By the time she was dry and dressed Isobel was ready to do her face. But this morning, sober or tired of her thoughts, she looked back firmly at the face in the glass and gave it only cursory attention. It was easier that way. Besides she wanted to carry—and apply, for that was always Isobel’s wish, even if i
t lasted for only five minutes—the lesson of those weeks in the ward. She wanted, as she went about her privileged tasks and her possibly privileged worries, to remember a woman she had become fond of and kept in touch with after they were both discharged. Honora’s body had been hacked about by operations that were bound to fail, but her family had not been able to let her go. Great wounds crisscrossed her body as if she had been in a fight with Cossacks—Honora’s words—to no avail. ‘I never appreciated my body until now,’ she said to Isobel the day before she died.
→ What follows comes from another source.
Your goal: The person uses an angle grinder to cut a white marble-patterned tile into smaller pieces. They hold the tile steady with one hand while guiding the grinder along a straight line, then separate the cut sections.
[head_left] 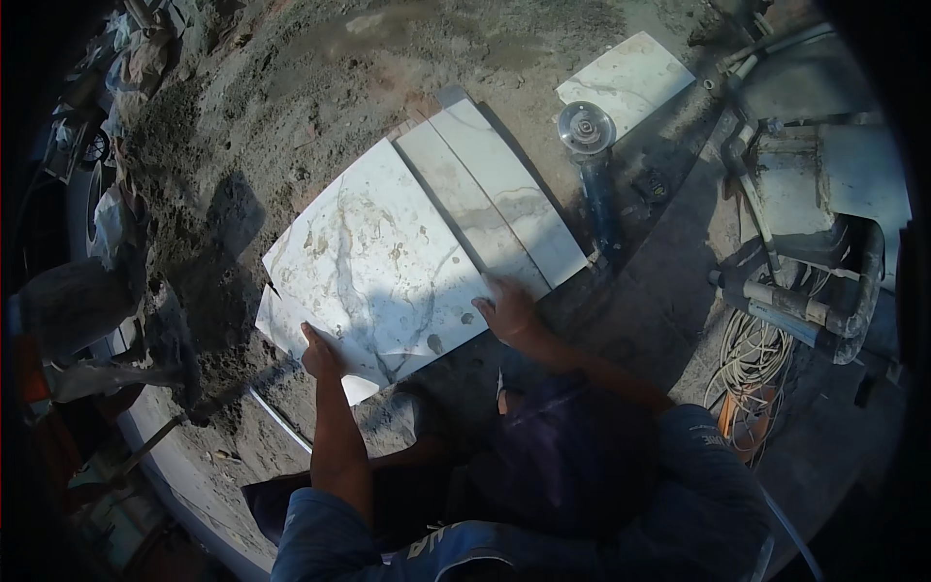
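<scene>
White, grey-veined flat tile (373, 242) lies ahead, between left hand (324, 357) (grip unclear) and right hand (514, 315) (fingers spread, right corner).

I find the ground (320, 58) bare, dusty and uneven, grey-brown, partly sunlit and partly shaded. On it I record a large white tile (378, 233), veined and dirt-specked, alongside narrower tile pieces (514, 194); a smaller tile (635, 80) apart, farther off; a grinder (594, 189), its disc at that tile's corner; and, rightward, coiled cable (749, 354).
</scene>
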Action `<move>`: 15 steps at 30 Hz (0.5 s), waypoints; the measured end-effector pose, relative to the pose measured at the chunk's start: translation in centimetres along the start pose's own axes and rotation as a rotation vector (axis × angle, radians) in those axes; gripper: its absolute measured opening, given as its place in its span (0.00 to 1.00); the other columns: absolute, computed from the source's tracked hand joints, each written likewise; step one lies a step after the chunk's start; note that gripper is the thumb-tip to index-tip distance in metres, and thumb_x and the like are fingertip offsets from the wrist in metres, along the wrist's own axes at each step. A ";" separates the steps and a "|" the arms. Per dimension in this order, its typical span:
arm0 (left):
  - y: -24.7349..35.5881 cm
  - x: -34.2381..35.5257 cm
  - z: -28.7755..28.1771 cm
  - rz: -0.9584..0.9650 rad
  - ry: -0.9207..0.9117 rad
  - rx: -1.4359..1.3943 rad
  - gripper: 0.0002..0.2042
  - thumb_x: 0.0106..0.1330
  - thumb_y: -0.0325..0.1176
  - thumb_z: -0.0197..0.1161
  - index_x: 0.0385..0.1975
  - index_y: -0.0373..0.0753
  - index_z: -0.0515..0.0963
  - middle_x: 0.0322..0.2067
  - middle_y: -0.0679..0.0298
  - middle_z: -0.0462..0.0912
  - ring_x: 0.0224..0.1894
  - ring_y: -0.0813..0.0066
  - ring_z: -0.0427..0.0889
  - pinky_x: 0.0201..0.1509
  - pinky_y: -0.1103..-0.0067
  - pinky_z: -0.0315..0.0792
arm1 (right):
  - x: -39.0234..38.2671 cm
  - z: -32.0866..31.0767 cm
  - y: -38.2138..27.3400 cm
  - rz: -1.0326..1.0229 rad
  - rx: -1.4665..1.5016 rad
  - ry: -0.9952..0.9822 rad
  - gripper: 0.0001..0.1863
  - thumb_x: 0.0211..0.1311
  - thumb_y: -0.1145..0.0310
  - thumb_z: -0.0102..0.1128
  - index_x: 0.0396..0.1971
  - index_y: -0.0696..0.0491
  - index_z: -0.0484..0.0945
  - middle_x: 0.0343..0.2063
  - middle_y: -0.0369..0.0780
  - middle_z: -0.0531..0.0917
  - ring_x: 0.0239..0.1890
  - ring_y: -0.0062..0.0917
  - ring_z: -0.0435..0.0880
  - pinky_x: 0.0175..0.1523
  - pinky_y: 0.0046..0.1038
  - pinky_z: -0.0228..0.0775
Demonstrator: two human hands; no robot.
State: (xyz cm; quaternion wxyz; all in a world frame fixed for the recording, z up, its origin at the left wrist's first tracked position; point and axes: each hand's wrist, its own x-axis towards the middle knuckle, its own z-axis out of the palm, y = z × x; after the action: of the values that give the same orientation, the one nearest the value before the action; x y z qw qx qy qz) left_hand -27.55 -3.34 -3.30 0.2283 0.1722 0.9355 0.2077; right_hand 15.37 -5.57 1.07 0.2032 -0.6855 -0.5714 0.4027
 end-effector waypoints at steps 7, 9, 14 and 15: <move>-1.2 1.0 0.8 -0.087 -0.047 -0.054 0.53 0.59 0.80 0.54 0.40 0.16 0.82 0.39 0.45 0.86 0.41 0.53 0.84 0.48 0.62 0.77 | 1.8 -1.7 1.2 -0.220 -0.118 -0.016 0.24 0.62 0.61 0.69 0.54 0.58 0.80 0.48 0.49 0.83 0.53 0.46 0.81 0.60 0.43 0.72; -2.2 1.6 1.0 -0.095 -0.022 -0.074 0.54 0.59 0.80 0.54 0.41 0.16 0.81 0.40 0.44 0.86 0.42 0.52 0.85 0.50 0.61 0.77 | 1.8 -3.6 1.1 -0.229 -0.174 -0.040 0.24 0.62 0.60 0.68 0.54 0.58 0.80 0.47 0.48 0.83 0.53 0.45 0.81 0.60 0.42 0.72; -2.0 1.7 2.0 -0.143 -0.027 -0.085 0.55 0.59 0.80 0.54 0.43 0.14 0.80 0.43 0.40 0.85 0.45 0.49 0.85 0.53 0.61 0.78 | 4.9 -9.8 6.0 -0.042 -0.261 0.479 0.26 0.63 0.51 0.68 0.49 0.58 0.82 0.47 0.51 0.84 0.54 0.49 0.81 0.56 0.42 0.74; -1.4 1.5 2.8 -0.124 -0.049 -0.077 0.55 0.59 0.80 0.53 0.43 0.15 0.80 0.43 0.40 0.85 0.45 0.49 0.85 0.52 0.61 0.78 | 6.0 -9.4 9.5 0.050 -0.220 0.496 0.28 0.63 0.48 0.68 0.48 0.59 0.83 0.47 0.53 0.85 0.54 0.50 0.81 0.55 0.42 0.74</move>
State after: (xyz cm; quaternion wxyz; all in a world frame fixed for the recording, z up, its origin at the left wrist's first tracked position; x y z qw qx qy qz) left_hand -27.74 -3.03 -6.77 0.2701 0.1102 0.9298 0.2245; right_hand 28.76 -0.71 -2.24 0.2511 -0.7951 -0.5275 0.1630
Now it was time for Isobel to get her body downstairs and do something useful with it.
Today she would start the annual cleaning of the bookshelves, one set of shelves at a time. It was essential to begin ‘while her courage was high’. The words of Elizabeth Bennet propelled her into the study and lasted as long as it took to draw the curtains and raise the blinds. She fetched dusters and a bowl of tepid water to which she added a few drops of disinfectant, and began to take down the books and lay them out in long lines.
‘Why now? Why today?’ Kit asked, appearing in the doorway.
‘Why not today? Have you forgotten your Primo Levi? If not now, when?’
Levi was several shelves down; it would be an hour before she reached him. Maybe she should attempt a new order: her most-loved books on a single shelf. But if she stopped to think of this, half the morning would be wasted while she read paragraphs or peered at inscriptions. Then there was the dilemma of what to do about books that belonged to others, some with Ex Libris stickers neatly inscribed and dated. She told herself she was simply here to clean, to shift the dust where it lay on the top edges and the spaces between. So many of the pages were yellowing where the sunlight had reached.
‘Better you than me,’ Kit said, retreating.
After two hours Isobel felt demoralised enough to sink to the floor and stretch herself out beside a line of books whose authors began with G. She lay alongside Jane Gardam and Helen Garner, Amitav Ghosh and Adam Gopnik. She had imagined the task would refresh her but the opposite was true because each author had brought back memories of herself. The naïve enthusiasm with which her sixteen-year-old-self had read André Gide, feeling if she saw him in a coffee shop she would be propelled to his side. She saw now that she had recognised her innocence and wanted to despoil it, not in the real world but through the safety of a book.
When her thoughts turned to Sylvie she recognised she had tried to influence her through books. Many had been unopened and politely returned. The Colettes had really been for herself; she had wanted to understand the sensualist whom Gide had called ‘a great bee’.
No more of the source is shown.